車內的空間足夠隱蔽。嬴政既然想做,不管他想不想,都會盡量配合。他們父子的關系更像是古時的君臣,君為臣綱,君要臣死,臣不得不從。
他知道父親不止有一位情人,可偏偏不許他拒絕。
嬴扶蘇跨坐在父親的身上,一點點解開自己的襯衫。他的動作很自然,連眼神都是刻意躲避著他的,那雙眼睛干凈如初,沒有故作勾引的意味。
可嬴政偏偏覺得這樣干凈的扶蘇特別勾人。如果不是自己,還會有別人能這樣要他嗎?
他能感受到父親的灼熱正在抵著自己,按在他腰上的手正在沿著脊線撫弄至尾椎,力道很重,似是比平時還要急切。
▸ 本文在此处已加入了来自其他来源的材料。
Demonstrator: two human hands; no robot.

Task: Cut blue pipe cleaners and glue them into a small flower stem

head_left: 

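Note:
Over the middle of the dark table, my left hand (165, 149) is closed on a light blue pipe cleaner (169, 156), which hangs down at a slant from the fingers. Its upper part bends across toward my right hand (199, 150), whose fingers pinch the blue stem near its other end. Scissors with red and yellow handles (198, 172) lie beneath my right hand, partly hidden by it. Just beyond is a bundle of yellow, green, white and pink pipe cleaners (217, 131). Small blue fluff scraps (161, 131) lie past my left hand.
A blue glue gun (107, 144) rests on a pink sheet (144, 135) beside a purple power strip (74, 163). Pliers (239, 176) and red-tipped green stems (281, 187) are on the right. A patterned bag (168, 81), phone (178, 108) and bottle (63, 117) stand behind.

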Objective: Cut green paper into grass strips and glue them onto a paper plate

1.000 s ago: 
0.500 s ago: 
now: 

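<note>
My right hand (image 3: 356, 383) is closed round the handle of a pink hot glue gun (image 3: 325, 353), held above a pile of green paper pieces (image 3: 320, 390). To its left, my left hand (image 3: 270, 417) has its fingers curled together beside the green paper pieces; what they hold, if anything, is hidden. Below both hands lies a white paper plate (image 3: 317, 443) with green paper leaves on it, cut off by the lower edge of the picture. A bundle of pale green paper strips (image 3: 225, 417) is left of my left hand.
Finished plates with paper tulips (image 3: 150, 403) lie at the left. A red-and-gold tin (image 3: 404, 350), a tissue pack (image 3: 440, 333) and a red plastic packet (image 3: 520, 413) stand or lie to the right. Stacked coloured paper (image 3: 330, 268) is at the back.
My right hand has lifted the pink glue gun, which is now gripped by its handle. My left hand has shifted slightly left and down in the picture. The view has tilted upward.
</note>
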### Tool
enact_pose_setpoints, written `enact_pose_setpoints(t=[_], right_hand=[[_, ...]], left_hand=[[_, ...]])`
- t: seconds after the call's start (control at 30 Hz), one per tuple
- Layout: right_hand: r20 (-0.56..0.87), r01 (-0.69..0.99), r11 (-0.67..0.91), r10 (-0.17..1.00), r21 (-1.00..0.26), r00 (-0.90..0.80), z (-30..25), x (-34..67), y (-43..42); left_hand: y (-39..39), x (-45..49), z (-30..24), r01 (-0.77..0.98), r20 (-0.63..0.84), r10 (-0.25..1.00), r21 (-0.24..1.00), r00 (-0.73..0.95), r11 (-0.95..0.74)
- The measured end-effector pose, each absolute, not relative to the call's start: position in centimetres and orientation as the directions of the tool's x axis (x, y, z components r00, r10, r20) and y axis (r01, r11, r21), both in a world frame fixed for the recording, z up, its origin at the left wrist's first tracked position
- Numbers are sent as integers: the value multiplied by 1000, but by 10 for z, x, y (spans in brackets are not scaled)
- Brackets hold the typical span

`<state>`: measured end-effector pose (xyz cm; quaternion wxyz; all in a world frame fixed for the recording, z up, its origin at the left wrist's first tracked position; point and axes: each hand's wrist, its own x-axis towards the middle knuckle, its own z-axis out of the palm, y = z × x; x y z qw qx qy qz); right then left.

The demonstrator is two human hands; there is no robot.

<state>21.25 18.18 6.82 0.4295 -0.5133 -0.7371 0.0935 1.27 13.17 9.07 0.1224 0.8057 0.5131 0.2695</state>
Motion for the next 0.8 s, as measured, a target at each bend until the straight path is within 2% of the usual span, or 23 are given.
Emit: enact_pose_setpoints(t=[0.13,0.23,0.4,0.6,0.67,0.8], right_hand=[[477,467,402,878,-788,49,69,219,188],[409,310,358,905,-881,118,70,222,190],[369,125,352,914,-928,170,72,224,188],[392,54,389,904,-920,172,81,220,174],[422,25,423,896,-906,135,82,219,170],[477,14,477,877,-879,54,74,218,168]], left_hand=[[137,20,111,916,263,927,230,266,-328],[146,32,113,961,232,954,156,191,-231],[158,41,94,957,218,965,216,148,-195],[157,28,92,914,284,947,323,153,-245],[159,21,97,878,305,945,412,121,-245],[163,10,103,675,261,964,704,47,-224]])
方才在洗手間時,他的手指就進去過,后穴早已足夠濕潤。嬴政直接按著他的腰,坐了下去。
縱然早已習慣了他的尺寸,扶蘇仍是咬緊了唇,發出不穩的細喘,“嗯……啊……”
他既然出了聲,嬴政怎么可能放過。他輕笑一聲,狠狠地插干兒子濕潤的小穴,青年細韌的腰身在他掌中被迫搖晃起來。